Another influencer driving large flows of donations is Vladimir Romanov, a Crimea-based blogger who gained prominence after the war began. Last spring, Romanov started posting videos of visibly scared and exhausted Ukrainians apologizing for speaking badly about the Russian army on social media. The videos could have been filmed in Russian army tents, Novaya Gazeta Europe wrote.
In his channel, Romanov gives updates on the Russian troops’ advancement, often posing in military fatigues alongside active artillery.
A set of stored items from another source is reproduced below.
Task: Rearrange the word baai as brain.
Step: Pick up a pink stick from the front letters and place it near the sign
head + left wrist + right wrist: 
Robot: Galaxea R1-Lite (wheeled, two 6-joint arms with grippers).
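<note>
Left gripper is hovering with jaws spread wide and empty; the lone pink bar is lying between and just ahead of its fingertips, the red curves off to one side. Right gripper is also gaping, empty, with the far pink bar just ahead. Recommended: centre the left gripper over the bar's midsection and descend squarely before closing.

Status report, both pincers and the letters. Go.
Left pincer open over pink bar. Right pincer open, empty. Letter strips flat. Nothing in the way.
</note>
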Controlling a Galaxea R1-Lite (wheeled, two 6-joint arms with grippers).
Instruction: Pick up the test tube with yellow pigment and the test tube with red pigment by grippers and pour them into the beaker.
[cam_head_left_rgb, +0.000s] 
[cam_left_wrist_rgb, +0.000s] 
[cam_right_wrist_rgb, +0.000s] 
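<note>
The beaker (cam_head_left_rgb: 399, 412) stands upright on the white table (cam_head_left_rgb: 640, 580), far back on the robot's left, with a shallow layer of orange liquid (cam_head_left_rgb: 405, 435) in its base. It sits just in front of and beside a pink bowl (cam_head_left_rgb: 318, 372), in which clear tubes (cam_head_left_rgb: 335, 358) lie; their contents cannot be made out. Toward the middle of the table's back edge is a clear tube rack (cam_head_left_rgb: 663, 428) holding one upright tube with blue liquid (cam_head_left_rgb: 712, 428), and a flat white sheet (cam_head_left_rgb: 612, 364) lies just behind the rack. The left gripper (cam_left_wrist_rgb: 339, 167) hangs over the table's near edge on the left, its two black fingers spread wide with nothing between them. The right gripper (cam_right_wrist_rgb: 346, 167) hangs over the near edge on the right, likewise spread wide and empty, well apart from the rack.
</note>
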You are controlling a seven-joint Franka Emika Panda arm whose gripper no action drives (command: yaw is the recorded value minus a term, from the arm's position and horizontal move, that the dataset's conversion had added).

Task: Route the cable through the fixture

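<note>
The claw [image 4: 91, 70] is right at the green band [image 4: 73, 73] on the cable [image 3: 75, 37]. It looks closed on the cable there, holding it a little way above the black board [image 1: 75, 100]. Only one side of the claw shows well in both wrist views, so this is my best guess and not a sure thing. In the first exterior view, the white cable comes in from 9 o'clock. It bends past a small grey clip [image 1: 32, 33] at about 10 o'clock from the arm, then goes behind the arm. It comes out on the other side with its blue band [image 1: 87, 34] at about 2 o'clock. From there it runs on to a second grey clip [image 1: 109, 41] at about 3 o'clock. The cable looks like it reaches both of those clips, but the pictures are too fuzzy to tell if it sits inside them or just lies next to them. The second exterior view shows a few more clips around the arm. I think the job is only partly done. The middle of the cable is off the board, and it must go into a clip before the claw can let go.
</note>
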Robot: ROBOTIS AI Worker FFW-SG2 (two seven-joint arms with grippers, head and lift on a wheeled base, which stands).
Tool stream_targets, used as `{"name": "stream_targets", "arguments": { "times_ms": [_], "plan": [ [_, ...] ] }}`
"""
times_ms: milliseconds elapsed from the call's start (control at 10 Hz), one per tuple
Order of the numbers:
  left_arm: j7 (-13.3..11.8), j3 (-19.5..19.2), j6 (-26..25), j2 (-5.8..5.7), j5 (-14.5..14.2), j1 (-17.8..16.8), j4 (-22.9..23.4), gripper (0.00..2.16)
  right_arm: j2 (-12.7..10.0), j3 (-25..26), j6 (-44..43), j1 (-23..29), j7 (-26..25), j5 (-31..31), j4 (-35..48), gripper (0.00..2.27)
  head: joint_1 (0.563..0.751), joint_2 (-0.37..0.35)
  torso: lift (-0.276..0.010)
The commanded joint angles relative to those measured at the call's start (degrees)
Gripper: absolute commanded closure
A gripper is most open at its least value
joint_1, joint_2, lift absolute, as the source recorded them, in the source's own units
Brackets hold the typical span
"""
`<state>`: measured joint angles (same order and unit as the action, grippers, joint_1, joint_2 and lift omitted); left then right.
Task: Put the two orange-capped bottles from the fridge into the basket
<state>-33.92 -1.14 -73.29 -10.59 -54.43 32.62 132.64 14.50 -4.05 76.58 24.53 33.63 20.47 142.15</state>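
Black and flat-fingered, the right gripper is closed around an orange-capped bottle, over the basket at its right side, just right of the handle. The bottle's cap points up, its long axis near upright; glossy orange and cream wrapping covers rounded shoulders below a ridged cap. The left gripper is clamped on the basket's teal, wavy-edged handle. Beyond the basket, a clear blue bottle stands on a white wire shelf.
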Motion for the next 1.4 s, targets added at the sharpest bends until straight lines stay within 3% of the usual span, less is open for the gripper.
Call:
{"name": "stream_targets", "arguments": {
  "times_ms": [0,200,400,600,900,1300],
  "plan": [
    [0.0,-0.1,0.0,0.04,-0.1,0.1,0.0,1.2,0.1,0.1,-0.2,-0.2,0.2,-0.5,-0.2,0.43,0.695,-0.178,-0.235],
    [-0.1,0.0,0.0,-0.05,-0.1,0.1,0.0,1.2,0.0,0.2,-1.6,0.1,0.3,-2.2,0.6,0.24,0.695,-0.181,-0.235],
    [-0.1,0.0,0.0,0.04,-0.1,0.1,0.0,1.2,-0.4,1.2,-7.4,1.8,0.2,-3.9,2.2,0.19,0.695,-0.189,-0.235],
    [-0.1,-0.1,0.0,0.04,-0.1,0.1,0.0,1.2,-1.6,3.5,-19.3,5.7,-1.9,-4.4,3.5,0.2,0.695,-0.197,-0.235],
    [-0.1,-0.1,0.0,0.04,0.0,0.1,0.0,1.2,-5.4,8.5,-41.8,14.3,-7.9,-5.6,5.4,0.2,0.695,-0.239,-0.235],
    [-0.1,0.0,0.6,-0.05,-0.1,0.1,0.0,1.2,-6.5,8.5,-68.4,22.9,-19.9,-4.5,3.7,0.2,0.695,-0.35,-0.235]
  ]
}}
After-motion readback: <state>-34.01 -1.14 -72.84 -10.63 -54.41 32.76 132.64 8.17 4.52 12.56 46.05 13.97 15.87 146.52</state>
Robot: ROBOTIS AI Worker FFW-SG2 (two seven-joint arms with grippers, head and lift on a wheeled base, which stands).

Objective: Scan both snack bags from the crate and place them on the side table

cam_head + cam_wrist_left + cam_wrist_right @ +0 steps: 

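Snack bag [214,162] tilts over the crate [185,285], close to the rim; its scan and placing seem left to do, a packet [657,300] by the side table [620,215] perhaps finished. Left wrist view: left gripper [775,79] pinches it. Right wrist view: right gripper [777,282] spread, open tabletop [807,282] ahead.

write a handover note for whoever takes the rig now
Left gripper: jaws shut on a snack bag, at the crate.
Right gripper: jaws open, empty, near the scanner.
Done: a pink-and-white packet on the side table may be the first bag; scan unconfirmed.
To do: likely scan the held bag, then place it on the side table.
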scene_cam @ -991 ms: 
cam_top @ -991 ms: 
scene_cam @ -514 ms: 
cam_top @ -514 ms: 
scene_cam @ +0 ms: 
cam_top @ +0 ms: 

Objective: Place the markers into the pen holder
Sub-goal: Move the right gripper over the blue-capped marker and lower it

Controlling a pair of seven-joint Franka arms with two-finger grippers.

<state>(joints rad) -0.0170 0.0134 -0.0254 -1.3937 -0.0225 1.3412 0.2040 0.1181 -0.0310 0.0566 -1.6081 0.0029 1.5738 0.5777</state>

He’s raised funds to buy drones, cars and other equipment for various regimens of the Russian army, including unidentified units of rocket artillery and Special Rapid Response (SOBR).
Romanov’s wallets received over 4.3 BTC, or about $177,000, according to Crystal Blockchain.
Sisters Yekaterina and Valentina Kornienko from the Donetsk region use a totally different image: two blond women with soft smiles, accompanied by a little girl, presumably a daughter of one of the sisters, driving truckloads of drones, helmet, optical devices and other war supplies to the troops.
According to Kornienko’s Telegram channel, by September 2022 crypto wallets alone brought them 15 million Russian rubles, or about $210,000 of donations. The wallets Kornienko published on Telegram received over 2.7 BTC, 5.1 ETH and over $106,000 in stablecoins since the beginning of the war.
Other prominent fundraisers include sanctioned Russian state TV reporter Yevgeny Poddubny, who raised more than $215,000 in crypto; the Organization for the Promotion of the Preservation of Domestic Traditions and Cultural Heritage (MOO Veche), which raised about $82,000; and Interregional Organization Development of a Social Justice Society which has raised $86,700 since the war began, according to CoinDesk and Crystal Blockchain’s calculations.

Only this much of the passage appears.